* _Problem statement_
Output every line below exactly.

* _Collected material_
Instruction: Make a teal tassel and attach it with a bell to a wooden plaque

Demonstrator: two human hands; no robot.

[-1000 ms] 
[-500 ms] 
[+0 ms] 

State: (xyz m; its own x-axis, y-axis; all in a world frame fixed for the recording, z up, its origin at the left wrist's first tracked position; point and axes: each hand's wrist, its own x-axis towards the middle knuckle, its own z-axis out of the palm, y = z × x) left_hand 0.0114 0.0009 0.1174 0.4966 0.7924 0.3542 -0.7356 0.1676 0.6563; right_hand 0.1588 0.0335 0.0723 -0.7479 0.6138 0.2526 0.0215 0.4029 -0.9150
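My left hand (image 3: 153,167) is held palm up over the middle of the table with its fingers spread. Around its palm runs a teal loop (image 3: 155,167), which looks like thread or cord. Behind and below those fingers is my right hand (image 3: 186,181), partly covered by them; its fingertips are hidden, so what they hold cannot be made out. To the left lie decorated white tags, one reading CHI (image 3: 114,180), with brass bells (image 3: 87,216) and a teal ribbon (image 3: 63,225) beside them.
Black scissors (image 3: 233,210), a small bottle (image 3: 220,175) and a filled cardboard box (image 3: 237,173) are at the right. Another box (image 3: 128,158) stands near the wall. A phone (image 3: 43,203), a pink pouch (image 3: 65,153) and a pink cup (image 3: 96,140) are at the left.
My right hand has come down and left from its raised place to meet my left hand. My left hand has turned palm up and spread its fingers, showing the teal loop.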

* _Result_
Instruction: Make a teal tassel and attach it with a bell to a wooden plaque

Demonstrator: two human hands; no robot.

[-1000 ms] 
[-500 ms] 
[+0 ms] 

State: (xyz m; its own x-axis, y-axis; all in a world frame fixed for the recording, z up, its origin at the left wrist's first tracked position; point and axes: each hand's wrist, its own x-axis towards the middle knuckle, its own z-axis out of the palm, y = z × x) left_hand 0.0114 0.0009 0.1174 0.4966 0.7924 0.3542 -0.7356 0.1676 0.6563; right_hand 0.1588 0.0335 0.0723 -0.7479 0.6138 0.2526 0.0215 0.4029 -0.9150
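My left hand (image 3: 153,167) is held palm up over the middle of the table with its fingers spread. Around its palm runs a teal loop (image 3: 155,167), which looks like thread or cord. Behind and below those fingers is my right hand (image 3: 186,181), partly covered by them; its fingertips are hidden, so what they hold cannot be made out. To the left lie decorated white tags, one reading CHI (image 3: 114,180), with brass bells (image 3: 87,216) and a teal ribbon (image 3: 63,225) beside them.
Black scissors (image 3: 233,210), a small bottle (image 3: 220,175) and a filled cardboard box (image 3: 237,173) are at the right. Another box (image 3: 128,158) stands near the wall. A phone (image 3: 43,203), a pink pouch (image 3: 65,153) and a pink cup (image 3: 96,140) are at the left.
My right hand has come down and left from its raised place to meet my left hand. My left hand has turned palm up and spread its fingers, showing the teal loop.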

No further work remains in this exercise.